HAPPY READING
***
Tok … tok … tok
Veronica membuka hendel pintu, ia memandang mas Andre berada di depan daun pintu. Mereka saling menatap satu sama lain. Karena sejujurnya, jarang sekali mas Andre menemuinya.
Andre menatap sang adik mengenakan dress berwarna hitam. Dia sudah tampak rapi, dan sudah berdandan sangat rapi. Ia tidak tahu adiknya itu mau kemana.
“Ada apa mas?” Tanya Vero, melihat Andre mengenakan jaket kulit dan tas kerja di tangannya.

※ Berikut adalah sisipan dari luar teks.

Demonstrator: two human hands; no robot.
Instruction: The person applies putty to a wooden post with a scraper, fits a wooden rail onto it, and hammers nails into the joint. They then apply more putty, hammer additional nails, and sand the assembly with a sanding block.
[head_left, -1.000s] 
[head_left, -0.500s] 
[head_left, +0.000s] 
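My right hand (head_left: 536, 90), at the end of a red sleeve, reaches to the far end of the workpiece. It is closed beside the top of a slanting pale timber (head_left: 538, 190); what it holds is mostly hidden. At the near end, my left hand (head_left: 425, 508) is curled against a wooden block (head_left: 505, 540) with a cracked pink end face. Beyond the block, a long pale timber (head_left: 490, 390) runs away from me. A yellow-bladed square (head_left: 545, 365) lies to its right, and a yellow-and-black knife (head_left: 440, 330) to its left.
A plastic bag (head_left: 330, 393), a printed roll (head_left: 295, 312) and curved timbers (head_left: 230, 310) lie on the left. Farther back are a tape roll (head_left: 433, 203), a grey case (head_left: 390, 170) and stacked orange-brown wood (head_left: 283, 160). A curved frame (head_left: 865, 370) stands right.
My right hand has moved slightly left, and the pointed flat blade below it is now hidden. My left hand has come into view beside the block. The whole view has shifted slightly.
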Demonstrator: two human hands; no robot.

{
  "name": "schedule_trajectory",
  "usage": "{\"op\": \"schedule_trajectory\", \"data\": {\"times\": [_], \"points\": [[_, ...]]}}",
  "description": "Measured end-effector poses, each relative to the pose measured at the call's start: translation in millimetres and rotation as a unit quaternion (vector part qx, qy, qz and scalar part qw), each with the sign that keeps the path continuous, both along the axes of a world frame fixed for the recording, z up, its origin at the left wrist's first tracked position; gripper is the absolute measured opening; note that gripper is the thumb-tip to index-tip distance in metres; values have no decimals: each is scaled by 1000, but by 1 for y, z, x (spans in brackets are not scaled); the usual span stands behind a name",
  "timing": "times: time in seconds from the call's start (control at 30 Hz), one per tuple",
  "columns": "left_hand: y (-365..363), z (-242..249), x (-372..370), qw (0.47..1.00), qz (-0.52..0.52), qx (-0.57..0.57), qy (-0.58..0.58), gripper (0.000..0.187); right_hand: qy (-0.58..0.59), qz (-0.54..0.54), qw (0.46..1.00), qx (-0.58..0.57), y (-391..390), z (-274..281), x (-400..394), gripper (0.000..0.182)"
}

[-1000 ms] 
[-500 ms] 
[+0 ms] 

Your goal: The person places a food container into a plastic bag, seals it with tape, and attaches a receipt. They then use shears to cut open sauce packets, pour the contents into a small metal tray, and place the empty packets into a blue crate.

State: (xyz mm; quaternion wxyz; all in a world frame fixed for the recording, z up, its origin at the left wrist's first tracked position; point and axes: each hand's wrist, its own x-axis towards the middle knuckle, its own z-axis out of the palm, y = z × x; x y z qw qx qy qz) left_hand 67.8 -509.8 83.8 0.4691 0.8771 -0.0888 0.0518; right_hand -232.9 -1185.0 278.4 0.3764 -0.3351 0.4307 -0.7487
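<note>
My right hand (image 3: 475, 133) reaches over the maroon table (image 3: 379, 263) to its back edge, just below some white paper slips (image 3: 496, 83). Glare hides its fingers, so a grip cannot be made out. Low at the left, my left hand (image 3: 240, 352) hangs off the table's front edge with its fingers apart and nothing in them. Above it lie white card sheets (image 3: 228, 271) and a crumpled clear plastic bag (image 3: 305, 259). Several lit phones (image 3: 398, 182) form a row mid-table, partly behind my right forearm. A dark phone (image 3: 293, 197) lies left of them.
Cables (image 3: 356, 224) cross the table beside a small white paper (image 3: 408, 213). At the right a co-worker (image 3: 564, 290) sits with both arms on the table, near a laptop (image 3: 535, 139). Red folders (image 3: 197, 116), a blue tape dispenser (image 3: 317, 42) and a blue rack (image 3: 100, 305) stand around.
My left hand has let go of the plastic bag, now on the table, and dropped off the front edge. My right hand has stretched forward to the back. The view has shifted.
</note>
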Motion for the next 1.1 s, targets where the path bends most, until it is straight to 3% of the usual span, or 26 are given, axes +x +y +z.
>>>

“Kamu mau ke mana?” Tanya Andre memperhatikan Vero.
“Mau main sama temen,” ucap Vero, padahal ia ingin menghabiskan waktunya di club bersama teman-temannya, karena ia sudah janji dengan beberapa sahabatnya di kampus dulu untuk reuni, sambil menikmati malam Minggu.
“Kenapa mas?” Tanya Vero lagi, masalahnya tidak biasanya mas Andre ke sini menemuinya.
“Mas, ada kerjaan di luar kota mendadak, mas mau ke Sulawesi.”
“Terus.”
“Kamu gantiin mas ke acara pernikahan ya.”
“Kan, mba Feli ada,” Vero tahu bahwa saudaranya itu memiliki kekasih yang super cantik bak model.
“Mba Feli juga ikut mas ke Sulawesi, nggak bisa. Mas mau kamu gantiin mas ya, bentar aja sih, acaranya cuma dua jam aja.”
“Enggak ah, males banget ke acara pernikahan, apalagi nggak kenal.”
“Ayolah Ver, mas kalau nggak ada kerjaan, enggak mungkin nggak datang. Masalahnya yang nikah ini orang penting, mas nggak bisa kalau nggak datang.”
“Ih, ogah ah, nggak kenal. Apalagi temen mas Andre. Enggak, nggak, nanti pelenga-pelengo lagi di sana. Suruh siapa kek gitu, pokoknya jangan Vero.”
“Tolong lah, Ver. Kan kamu satu-satunya saudara mas, nggak bisa wakil kan lagi selain kamu.”
“Ih, nyebelin banget deh. Vero nggak bisa, Vero mau pergi mas,” rengek Vero.
“Kamu mau ke mana?”
“Ya, mau main sama temen kampus dulu. Udah janjian ketemuan.”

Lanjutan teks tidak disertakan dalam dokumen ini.